Using python 3.76, Pandas 1.0.1, on Intel 8700 cpu, in jupyter lab. This code
import time
import base64
import numpy as np
import pandas as pd
#read in data
words = pd.read_table("BigFile.txt",names=['word'],encoding="utf-8",header=None)
#add a column to hold encoded data
dfWords = pd.DataFrame(columns=['sb64'])
start = time.perf_counter()
#encode data and add it to column
for x in range(10000):
dfWords = dfWords.append({'sb64':base64.b64encode(words.word[x].encode('UTF-8')).decode()},ignore_index=True)
end = time.perf_counter()
print(end - start, "seconds")
print("Dataframe Contents ", dfWords, sep='\n')
produces this output
12.090909591002855 seconds
Dataframe Contents
sb64
0 ZGlmZmVyZW5jZQ==
1 d2hlcmU=
2 bWM=
3 aXM=
4 dGhl
... ...
9995 ZGl2ZXJ0b3I=
9996 aW4=
9997 d2Fz
9998 YXQ=
9999 dGhl
[10000 rows x 1 columns]
My datafile contains 10,000,000 lines so that is 1000x greater than this little test which took 12 seconds.
I tried to do this:
import time
import base64
dfWords = pd.DataFrame(columns=['sb64'])
start = time.perf_counter()
dfWords['sb64']= words.word.str.encode('utf-8', 'strict').str.encode('base64').str.decode('utf-8', 'strict')
end = time.perf_counter()
print(end - start, "seconds")
print(dfWords.tail())
but it failed with error
TypeError: Cannot use .str.encode with values of inferred dtype 'bytes'.
However if I downgrade Pandas to 0.23 it works and I can do a million entries in 4 seconds.

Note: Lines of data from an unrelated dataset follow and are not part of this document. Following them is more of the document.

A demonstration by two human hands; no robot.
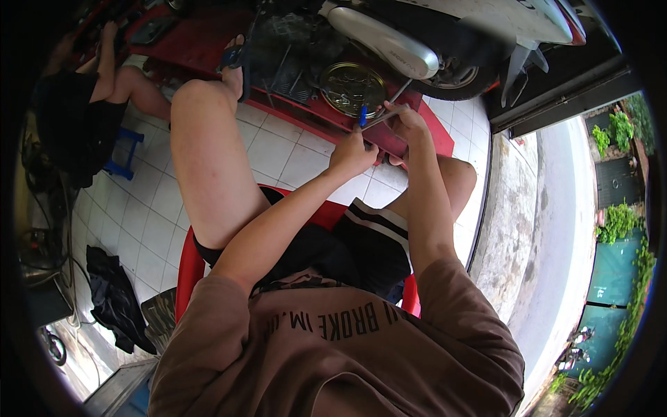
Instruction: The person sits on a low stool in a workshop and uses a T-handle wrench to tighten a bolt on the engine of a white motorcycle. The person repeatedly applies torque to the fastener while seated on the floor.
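Observation:
My left hand is closed on a slim metal tool, below a small blue piece that may be part of a tool. My right hand is up and to the right, fingers closed around the metal tool near where another thin bar angles upward. Behind both hands a round gold-coloured tray lies on a red lift platform, holding small items I cannot make out. Over it is a motorbike, with its silver exhaust and rear wheel.
A co-worker sits by a blue stool at left. I sit on a red seat, one sandalled foot on the platform. Dark cloth lies on the tiles, among cables. A doorway opens onto the street at right.

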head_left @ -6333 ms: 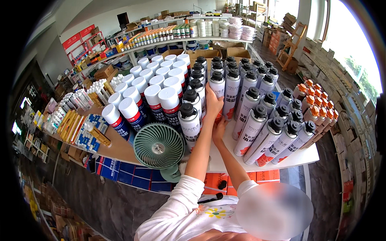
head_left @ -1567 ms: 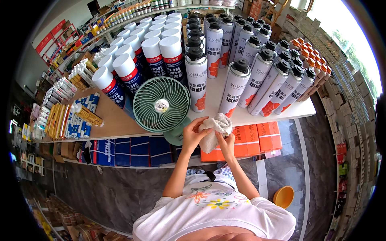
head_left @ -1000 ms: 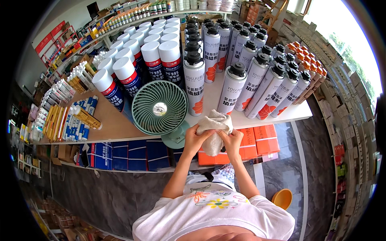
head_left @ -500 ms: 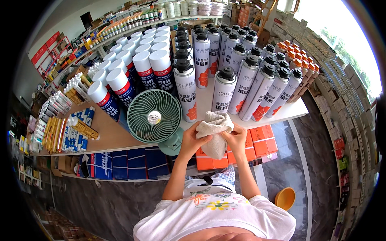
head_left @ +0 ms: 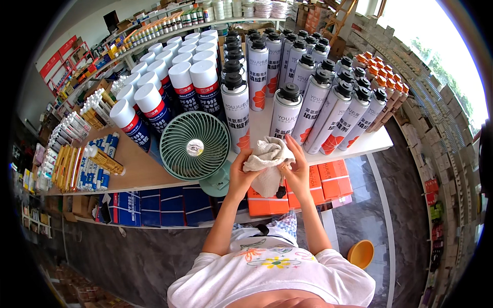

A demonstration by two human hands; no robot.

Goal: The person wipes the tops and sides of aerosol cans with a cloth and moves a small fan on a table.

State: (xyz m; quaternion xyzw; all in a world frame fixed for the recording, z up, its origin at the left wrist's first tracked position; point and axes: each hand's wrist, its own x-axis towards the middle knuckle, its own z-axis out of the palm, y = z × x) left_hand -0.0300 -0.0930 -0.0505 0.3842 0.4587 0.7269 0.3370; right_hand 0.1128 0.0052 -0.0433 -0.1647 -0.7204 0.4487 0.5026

3.5494491000026756 seconds
sb64
999995 ZGlzdHJpYnV0aW9u\n
999996 aW4=\n
999997 c2NlbmFyaW8=\n
999998 bGVzcw==\n
999999 bGFuZA==\n
So my full 10 million line file would take 40 secs. Do I have to learn C as well as all that tooling to go faster? or is there a better Python way?